▶ [Task brief] Each line of the material below should be reproduced exactly.

▶ [Recorded data]
──────

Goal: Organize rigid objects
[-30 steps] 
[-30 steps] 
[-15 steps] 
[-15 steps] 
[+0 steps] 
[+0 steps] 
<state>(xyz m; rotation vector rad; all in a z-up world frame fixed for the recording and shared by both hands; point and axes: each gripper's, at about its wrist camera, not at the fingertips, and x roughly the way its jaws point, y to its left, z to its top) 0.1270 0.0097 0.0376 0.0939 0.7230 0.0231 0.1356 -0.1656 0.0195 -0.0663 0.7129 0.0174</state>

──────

▶ [Answer to the exercise]
Goal: Organize rigid objects
[-30 steps] 
[-30 steps] 
[-15 steps] 
[-15 steps] 
[+0 steps] 
[+0 steps] 
<state>(xyz m; rotation vector rad; all in a z-up world frame fixed for the recording and shared by both hands; point and axes: each gripper's, at about its wrist camera, not at the fingertips, and x roughly the way its jaws point, y to its left, z to its top) 0.1270 0.0097 0.0376 0.0939 0.7230 0.0231 0.1356 -0.1656 0.0195 -0.0663 0.7129 0.0174</state>

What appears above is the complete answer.